Betriebswirtschaftliche Grundlagen im Verlagswesen haben sich die zentralasiatischen Teilnehmer gewünscht. Klingt nicht so spannend, ist aber dringend notwendig. „Wir fangen mit den absoluten Basics an, was marktwirtschaftliches Handeln betrifft“, sagt Ksenia Ryklin. Bereits im Januar gab es bereits 15 Vormerkungen für die Fortbildung aus Usbekistan. Ende Mai sind auch Teilnehmer aus Kirgisistan nach Almaty gereist.

Bekbosum Schaitschabekow illustriert Märchenbücher für den Verlag „Kutaalam“ in Bischkek. Strategisches Management und Preisgestaltung kennt Schaitschabekow noch aus seinem Studium in Moskau, aber damals war das System ein ganz anderes und jetzt muss der Illustrator alles noch mal neu lernen.
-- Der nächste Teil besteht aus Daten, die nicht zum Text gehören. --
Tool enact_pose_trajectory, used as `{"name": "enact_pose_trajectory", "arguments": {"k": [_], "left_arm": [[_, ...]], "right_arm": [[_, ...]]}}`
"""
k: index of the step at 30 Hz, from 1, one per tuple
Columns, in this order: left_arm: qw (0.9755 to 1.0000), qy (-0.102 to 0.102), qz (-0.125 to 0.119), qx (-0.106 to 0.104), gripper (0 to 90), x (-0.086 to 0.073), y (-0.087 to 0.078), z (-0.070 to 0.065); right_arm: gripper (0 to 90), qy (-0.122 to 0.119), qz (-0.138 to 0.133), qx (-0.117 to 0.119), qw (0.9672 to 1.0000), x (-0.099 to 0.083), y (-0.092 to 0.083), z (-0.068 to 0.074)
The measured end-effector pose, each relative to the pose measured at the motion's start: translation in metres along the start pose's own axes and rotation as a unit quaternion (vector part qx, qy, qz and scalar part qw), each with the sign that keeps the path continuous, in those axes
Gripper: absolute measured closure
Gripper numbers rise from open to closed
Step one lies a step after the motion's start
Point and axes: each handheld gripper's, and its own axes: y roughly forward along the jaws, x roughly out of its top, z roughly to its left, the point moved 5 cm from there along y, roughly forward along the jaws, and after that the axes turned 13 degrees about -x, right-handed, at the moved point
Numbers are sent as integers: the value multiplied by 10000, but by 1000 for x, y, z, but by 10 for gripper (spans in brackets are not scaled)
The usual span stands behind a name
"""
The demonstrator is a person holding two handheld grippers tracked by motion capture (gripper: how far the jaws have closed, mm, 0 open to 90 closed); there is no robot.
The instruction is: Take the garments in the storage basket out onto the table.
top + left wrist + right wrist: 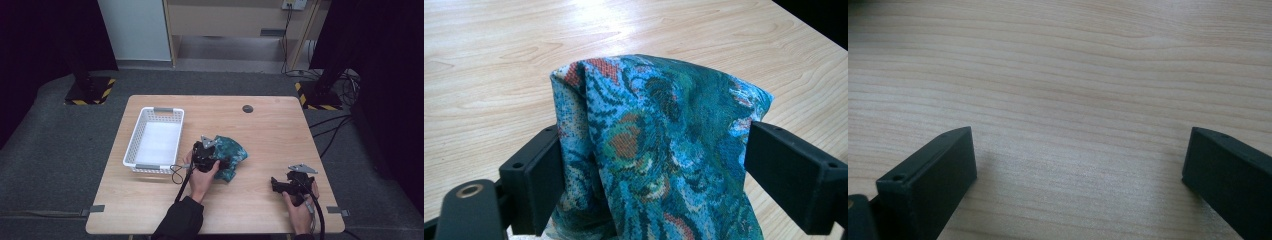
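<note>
Cloth's [659,150] lower edge cut off

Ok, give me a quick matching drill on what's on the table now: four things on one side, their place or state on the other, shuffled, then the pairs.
Things:
1. patterned cloth
2. white basket
3. right tongs
4. left tongs

Places or states:
A. open over bare wood, near the table's right edge
B. bunched up at mid-table
C. empty, on the table's left side
D. jaws wide on either side of the cloth

Pairs: 1-B, 2-C, 3-A, 4-D
</note>
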Motion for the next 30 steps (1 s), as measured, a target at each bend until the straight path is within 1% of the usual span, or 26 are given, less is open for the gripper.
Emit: {"name": "enact_pose_trajectory", "arguments": {"k": [12, 19, 25, 30], "left_arm": [[9999, -3, -124, -95, 115, 1, -6, -2], [9996, 11, -239, -128, 116, 3, -12, -3], [9996, 79, -244, -136, 116, 3, -14, -5], [9995, 84, -269, -157, 116, 3, -15, -6]], "right_arm": [[8, 1, 1, 0, 10000, 0, 0, 0], [8, 1, 1, 0, 10000, 0, 0, 0], [8, -1, -1, 0, 10000, 0, 0, 0], [8, 0, 1, 0, 10000, 0, 0, 0]]}}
Seine Kinder haben ihn gedrängt, sich bei der Verlegerfortbildung zu bewerben, denn die Familie träumt von einem eigenen Verlag.
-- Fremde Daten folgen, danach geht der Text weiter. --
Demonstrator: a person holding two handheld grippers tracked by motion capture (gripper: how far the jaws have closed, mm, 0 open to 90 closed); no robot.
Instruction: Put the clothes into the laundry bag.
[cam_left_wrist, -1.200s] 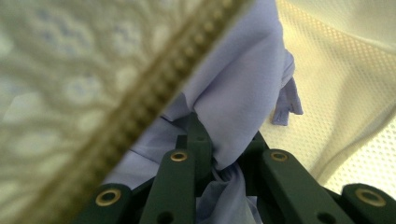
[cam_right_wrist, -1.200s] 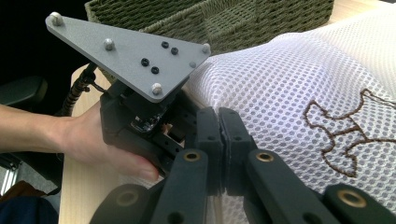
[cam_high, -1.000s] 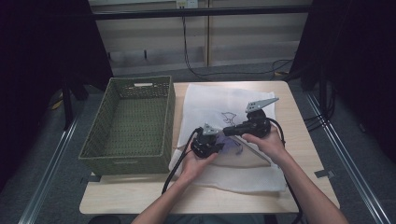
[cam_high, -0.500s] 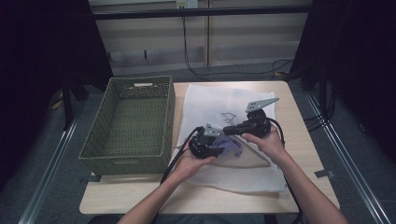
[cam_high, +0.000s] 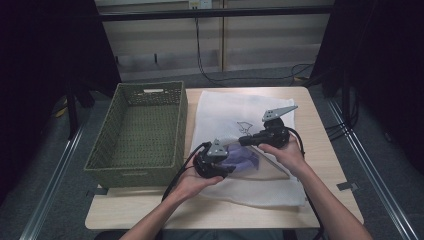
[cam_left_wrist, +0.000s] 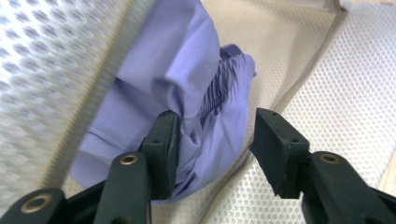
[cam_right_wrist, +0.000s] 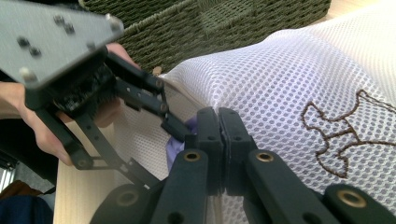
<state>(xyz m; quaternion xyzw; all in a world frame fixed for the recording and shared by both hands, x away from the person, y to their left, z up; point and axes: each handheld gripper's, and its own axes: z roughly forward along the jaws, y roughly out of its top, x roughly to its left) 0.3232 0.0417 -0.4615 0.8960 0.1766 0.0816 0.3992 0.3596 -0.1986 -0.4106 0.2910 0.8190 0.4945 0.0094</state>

Wissbegierig lernen die zentralasiatischen Vertragsmitarbeiter zusammen mit Oliver Recklies, Einsparmöglichkeiten zu erkennen und Ressourcen zu optimieren. Ein Thema, das auch in Deutschland aktuell ist. Von über 90.000 Neuerscheinungen pro Jahr stellen sich nur 200 als Bestseller heraus. Den Umsatz im Buchladen bringen vor allem die Bücherstapel und Büchertische. „Ein gut gefüllter Büchertisch kann schon um die 50.000 Euro im Jahr bringen“, sagt Oliver Recklies. Was im Geschäft an der Wand an gut sortierten Büchern angeboten wird, nennt der Fachmann dagegen schwer verkäufliche Tapete.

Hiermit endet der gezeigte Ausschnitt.